The δ¹⁵N values of bulk tissue of Pacific walrus liver tissues from this study agreed with previous liver tissue stable isotope measurements made from Pacific walruses harvested from St. Lawrence Island (13.0 ± 1.2 ‰) [84]. We found higher δ¹⁵N values in walruses from Chukchi Sea compared to the Bering Sea, that could be driven by differences at the base of the food web, as we found no regional differences in TP when taking in account the δ¹⁵N baseline. The higher δ¹⁵N values at the base of the Chukchi sea food web can be a result of several processes.
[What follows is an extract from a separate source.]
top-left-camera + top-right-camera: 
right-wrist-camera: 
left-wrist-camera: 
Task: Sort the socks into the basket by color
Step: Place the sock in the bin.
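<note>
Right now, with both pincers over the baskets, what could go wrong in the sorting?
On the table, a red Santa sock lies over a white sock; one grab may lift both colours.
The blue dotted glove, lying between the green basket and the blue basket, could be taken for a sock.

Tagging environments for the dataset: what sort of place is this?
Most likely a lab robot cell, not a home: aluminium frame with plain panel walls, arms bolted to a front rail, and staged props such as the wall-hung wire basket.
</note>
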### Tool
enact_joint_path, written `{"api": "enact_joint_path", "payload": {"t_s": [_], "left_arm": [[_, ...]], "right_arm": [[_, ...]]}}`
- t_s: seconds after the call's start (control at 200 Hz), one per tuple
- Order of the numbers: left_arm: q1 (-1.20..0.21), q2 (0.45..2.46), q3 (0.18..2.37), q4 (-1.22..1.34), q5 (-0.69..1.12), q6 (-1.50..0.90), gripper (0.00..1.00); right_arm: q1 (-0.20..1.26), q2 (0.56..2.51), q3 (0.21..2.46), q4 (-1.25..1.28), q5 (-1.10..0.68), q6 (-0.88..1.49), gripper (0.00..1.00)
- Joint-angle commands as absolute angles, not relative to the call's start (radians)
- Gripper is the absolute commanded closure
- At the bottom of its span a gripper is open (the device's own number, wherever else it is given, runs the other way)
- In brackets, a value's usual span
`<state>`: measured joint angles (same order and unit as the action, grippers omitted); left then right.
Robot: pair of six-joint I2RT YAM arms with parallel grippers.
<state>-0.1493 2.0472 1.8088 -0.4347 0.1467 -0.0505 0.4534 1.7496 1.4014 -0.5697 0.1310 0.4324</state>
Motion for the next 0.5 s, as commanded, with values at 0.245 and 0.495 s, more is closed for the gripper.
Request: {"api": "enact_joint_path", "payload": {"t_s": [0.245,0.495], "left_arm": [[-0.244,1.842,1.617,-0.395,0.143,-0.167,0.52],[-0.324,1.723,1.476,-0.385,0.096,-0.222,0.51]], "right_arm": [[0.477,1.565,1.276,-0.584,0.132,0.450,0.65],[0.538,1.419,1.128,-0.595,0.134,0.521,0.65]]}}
The food web in the Chukchi Sea becomes more complex than the NBS as a result of the Pacific water inflow system, where advective processes deliver substantial carbon sources that are in part degraded and deposited as currents move across the shelf [92]. With these inputs, the detrital food web becomes more influential in the northern Chukchi, which could lead to higher δ¹⁵N values in the baseline. The hydrography of the Chukchi Sea around Hanna Shoal has been shown to influence the benthic food web, with increased benthic-pelagic coupling under nutrient rich Anadyr water [37]. As a result, benthic denitrification can impart an enriched δ¹⁵N signal in the water column, a process called “sedimentary isotope effect” [93,94]. This effect has been previously observed in the benthic food web in the Chukchi Sea [95]. The advection of degraded material inputs is also evident in the observed gradation of denitrification in the water column moving from south to north in this region [96].